#### Work to be completed:
The expected result is the material below, reproduced exactly from its first line through the line containing "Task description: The".

#### Supplied data:
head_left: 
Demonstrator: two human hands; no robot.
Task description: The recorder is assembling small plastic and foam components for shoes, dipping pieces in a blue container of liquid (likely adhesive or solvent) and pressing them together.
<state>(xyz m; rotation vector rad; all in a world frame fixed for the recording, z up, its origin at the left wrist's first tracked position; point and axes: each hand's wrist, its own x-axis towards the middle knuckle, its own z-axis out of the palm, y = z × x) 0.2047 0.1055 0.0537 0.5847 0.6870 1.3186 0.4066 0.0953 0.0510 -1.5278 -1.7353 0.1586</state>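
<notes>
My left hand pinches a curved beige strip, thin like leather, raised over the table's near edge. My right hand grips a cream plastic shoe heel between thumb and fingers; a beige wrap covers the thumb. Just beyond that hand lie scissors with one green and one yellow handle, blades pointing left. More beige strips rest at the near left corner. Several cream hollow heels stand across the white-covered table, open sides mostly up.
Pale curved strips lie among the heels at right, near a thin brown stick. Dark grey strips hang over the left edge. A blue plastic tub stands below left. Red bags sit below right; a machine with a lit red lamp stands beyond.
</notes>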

#### Answer for the task:
head_left: 
Demonstrator: two human hands; no robot.
Task description: The recorder is assembling small plastic and foam components for shoes, dipping pieces in a blue container of liquid (likely adhesive or solvent) and pressing them together.

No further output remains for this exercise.